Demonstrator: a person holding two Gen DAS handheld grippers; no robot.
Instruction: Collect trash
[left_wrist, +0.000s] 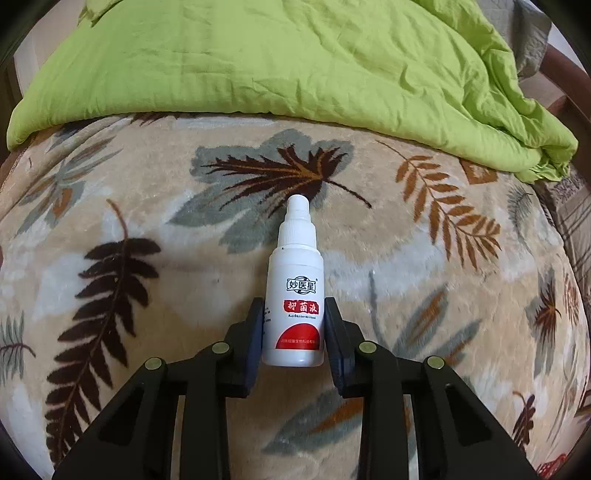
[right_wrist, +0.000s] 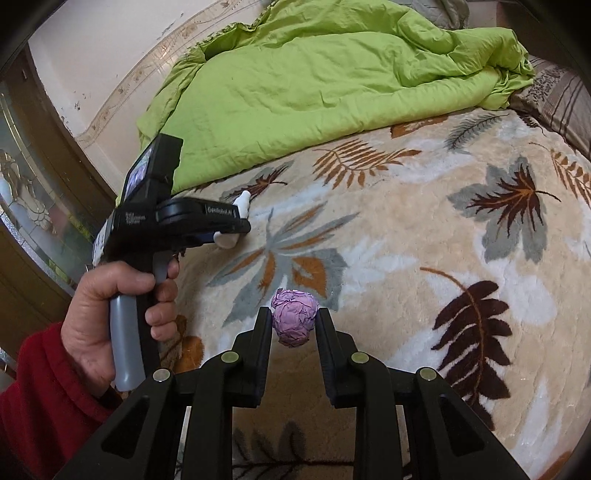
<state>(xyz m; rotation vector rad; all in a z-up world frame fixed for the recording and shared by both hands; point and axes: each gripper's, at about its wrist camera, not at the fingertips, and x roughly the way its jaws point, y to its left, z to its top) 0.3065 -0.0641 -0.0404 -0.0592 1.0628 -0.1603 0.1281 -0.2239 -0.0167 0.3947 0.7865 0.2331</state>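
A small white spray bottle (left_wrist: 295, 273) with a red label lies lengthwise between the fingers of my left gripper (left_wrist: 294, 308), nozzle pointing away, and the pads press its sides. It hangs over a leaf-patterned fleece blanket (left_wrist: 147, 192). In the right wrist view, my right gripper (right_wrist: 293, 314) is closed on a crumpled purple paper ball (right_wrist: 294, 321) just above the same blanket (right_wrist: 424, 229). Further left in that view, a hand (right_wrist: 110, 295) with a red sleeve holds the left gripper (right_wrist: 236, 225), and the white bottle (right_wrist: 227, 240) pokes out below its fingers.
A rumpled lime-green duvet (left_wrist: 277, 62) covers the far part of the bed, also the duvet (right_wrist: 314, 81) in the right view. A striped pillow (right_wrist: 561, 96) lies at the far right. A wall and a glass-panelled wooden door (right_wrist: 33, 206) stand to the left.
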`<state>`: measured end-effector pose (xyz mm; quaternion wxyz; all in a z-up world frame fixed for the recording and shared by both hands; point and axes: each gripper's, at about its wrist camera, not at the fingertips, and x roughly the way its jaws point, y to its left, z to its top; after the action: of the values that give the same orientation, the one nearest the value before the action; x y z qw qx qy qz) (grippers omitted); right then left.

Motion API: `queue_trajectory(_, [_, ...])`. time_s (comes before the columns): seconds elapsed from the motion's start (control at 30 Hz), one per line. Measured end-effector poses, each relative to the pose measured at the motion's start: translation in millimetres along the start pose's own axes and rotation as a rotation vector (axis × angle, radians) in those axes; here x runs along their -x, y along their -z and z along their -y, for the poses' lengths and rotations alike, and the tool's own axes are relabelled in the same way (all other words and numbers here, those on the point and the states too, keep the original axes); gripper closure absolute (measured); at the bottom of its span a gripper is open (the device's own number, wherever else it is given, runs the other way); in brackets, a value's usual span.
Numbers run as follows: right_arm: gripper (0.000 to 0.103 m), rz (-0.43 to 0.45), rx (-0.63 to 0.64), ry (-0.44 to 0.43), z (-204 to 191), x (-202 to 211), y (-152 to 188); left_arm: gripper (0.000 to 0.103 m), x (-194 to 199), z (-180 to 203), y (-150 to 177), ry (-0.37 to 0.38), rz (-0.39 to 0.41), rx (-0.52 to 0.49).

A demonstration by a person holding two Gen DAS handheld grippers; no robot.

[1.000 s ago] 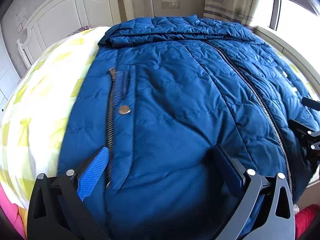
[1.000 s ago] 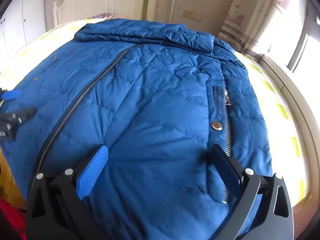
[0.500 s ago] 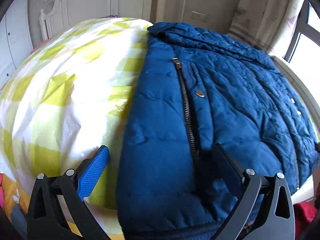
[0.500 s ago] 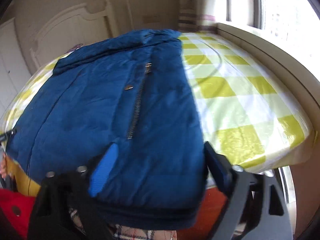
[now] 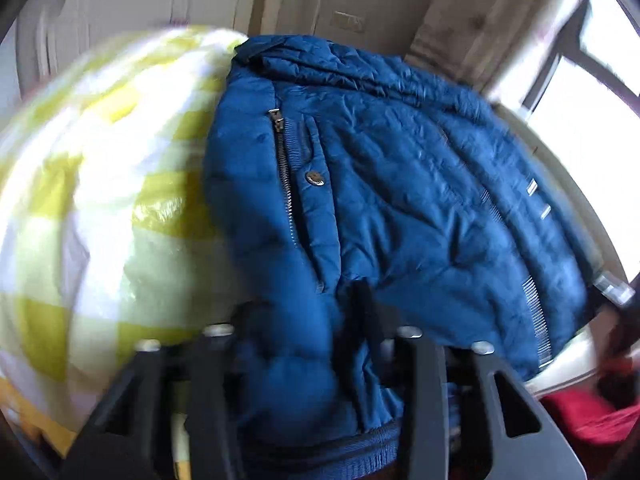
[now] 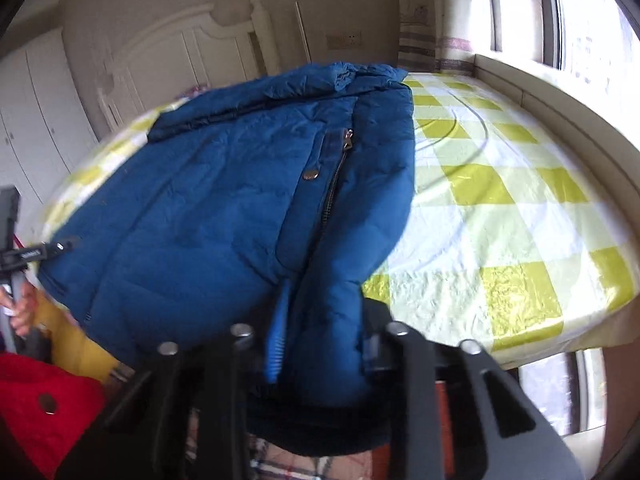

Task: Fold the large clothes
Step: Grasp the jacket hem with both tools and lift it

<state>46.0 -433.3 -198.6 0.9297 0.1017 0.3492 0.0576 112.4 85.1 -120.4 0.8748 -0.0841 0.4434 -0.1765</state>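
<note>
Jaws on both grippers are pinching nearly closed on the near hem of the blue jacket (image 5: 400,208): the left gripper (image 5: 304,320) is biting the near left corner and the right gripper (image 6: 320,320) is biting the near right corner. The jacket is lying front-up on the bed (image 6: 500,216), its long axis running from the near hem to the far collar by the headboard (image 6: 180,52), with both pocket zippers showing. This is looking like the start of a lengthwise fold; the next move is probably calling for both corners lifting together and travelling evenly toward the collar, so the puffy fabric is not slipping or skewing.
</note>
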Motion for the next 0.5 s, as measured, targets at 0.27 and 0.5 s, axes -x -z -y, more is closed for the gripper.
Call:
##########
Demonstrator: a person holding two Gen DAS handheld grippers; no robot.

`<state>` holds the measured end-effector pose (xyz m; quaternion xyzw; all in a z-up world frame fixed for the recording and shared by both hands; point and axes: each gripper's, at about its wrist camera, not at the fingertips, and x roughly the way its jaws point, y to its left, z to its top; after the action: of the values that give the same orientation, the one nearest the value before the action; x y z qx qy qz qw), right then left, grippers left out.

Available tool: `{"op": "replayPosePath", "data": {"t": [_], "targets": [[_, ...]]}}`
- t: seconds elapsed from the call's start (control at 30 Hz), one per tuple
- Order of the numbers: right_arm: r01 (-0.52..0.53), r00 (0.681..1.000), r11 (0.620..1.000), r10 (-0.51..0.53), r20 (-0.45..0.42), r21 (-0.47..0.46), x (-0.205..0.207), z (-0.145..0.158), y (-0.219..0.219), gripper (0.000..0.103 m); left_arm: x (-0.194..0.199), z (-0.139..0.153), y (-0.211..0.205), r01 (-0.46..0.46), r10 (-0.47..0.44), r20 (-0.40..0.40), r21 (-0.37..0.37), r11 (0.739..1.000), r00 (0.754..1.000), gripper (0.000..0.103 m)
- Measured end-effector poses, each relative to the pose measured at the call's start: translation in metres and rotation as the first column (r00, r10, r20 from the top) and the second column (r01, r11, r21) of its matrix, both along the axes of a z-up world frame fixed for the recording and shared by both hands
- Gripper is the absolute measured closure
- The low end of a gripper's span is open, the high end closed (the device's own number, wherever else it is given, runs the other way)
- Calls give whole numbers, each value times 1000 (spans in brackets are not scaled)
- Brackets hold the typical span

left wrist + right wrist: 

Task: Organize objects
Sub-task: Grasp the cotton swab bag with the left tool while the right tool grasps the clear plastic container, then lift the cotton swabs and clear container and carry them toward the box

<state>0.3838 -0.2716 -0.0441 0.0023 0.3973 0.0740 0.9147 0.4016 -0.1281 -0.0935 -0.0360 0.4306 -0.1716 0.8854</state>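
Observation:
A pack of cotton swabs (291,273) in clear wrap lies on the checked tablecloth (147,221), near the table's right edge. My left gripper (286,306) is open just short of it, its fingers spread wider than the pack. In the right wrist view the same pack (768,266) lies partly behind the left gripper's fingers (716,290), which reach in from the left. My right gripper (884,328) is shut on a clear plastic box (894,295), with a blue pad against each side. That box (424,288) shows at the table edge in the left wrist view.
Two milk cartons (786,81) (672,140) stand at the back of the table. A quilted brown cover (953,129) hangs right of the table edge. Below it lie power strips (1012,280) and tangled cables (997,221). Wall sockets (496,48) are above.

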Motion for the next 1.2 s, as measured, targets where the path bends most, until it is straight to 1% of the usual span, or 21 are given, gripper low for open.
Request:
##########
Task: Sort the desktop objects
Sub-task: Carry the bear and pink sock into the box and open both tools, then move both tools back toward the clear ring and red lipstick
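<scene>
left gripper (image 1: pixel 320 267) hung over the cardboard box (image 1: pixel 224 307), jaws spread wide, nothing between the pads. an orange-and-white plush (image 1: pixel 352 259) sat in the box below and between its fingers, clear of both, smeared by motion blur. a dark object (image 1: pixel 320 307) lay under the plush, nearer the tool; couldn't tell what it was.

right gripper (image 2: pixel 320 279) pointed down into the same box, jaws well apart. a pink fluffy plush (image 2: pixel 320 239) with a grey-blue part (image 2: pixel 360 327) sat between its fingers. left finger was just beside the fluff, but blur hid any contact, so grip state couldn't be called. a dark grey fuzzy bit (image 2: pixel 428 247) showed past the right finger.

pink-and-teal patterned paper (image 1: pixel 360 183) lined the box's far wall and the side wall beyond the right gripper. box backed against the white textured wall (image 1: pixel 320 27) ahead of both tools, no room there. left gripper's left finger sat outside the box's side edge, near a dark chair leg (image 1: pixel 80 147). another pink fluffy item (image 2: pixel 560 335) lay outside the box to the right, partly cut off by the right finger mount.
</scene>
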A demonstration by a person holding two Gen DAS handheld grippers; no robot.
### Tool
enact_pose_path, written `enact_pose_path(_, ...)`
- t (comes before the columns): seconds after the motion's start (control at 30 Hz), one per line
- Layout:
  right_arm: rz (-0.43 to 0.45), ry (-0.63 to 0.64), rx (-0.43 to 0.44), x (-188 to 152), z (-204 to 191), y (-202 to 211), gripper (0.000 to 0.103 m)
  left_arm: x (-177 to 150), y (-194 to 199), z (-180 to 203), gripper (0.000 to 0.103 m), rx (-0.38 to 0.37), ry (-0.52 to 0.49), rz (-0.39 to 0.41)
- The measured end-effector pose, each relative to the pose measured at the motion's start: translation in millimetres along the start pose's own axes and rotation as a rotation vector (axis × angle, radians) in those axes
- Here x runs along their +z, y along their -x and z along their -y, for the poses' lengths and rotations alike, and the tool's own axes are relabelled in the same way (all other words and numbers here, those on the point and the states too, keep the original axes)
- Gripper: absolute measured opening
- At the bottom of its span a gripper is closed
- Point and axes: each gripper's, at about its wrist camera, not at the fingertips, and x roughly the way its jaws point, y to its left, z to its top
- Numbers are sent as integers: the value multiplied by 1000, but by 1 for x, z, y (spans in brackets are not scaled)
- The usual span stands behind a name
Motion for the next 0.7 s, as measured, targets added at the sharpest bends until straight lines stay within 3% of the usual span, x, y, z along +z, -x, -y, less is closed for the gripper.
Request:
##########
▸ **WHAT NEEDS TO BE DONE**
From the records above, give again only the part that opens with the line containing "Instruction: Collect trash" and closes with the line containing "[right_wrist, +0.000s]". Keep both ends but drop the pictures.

▸ **FINISHED EXERCISE**
Instruction: Collect trash
[left_wrist, +0.000s] 
[right_wrist, +0.000s] 

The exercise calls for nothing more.